◆ Work to complete ◆
Among the entries below, take the line with "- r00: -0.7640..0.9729" and the line with "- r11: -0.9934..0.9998", and output them and every line between them exactly, with nothing else.

-- Records provided follows --

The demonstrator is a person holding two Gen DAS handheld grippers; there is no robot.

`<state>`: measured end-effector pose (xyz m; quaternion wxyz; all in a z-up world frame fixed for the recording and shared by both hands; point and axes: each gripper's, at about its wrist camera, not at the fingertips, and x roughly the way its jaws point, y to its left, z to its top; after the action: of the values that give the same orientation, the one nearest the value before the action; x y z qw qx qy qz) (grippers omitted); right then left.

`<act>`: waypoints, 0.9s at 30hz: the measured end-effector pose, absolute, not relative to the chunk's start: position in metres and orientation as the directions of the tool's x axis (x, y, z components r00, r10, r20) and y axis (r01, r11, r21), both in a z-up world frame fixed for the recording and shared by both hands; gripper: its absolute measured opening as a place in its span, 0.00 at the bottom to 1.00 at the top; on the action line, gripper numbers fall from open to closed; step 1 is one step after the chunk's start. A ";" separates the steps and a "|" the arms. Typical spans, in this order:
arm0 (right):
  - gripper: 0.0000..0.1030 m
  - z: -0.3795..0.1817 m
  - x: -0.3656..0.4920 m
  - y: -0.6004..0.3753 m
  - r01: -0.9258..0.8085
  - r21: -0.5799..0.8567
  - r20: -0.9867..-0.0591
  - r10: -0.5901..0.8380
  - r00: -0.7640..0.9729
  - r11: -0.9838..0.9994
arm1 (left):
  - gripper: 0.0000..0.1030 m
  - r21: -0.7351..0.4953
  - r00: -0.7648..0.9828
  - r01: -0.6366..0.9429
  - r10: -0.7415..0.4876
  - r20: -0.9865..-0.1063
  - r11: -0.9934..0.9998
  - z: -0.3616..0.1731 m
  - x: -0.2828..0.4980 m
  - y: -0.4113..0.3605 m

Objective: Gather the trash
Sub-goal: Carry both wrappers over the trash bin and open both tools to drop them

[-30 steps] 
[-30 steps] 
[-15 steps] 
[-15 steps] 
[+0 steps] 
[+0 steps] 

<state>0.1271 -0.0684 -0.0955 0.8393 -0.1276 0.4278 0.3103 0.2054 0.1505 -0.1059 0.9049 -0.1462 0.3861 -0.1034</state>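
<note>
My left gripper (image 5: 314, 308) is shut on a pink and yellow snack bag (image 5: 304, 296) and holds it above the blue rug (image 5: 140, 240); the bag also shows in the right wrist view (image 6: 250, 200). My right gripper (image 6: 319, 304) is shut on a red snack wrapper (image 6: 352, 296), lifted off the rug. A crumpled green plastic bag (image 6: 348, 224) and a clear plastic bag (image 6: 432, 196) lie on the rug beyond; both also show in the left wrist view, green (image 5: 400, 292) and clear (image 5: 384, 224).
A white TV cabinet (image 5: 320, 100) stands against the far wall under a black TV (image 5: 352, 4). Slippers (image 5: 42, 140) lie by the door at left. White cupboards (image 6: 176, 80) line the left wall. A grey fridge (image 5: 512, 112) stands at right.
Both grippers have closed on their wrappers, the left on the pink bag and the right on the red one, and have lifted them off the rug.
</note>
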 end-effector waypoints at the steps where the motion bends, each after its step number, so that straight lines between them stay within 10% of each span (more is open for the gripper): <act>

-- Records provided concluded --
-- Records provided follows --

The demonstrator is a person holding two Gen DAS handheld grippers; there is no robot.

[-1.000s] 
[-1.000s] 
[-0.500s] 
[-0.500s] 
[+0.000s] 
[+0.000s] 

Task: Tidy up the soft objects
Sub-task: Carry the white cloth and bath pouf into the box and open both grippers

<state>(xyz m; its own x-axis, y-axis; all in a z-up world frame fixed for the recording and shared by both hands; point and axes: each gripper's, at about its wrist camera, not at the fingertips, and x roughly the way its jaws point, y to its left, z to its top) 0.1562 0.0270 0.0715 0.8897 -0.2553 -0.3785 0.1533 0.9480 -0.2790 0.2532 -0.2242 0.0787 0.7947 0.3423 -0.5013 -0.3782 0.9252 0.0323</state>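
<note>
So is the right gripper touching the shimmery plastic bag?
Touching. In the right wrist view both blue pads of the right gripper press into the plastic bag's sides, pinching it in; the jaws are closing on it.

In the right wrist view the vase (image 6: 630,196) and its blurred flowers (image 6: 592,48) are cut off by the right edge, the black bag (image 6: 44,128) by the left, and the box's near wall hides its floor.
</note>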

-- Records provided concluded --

◆ Completed task ◆
  - r00: -0.7640..0.9729
  - r11: -0.9838..0.9994
arm1 (left):
  - gripper: 0.0000..0.1030 m
  - r21: -0.7351..0.4953
  - r00: -0.7648..0.9828
  - r01: -0.6366..0.9429
  - r10: -0.7415..0.4876
  - r20: -0.9865..-0.1063
  - r11: -0.9934..0.9998

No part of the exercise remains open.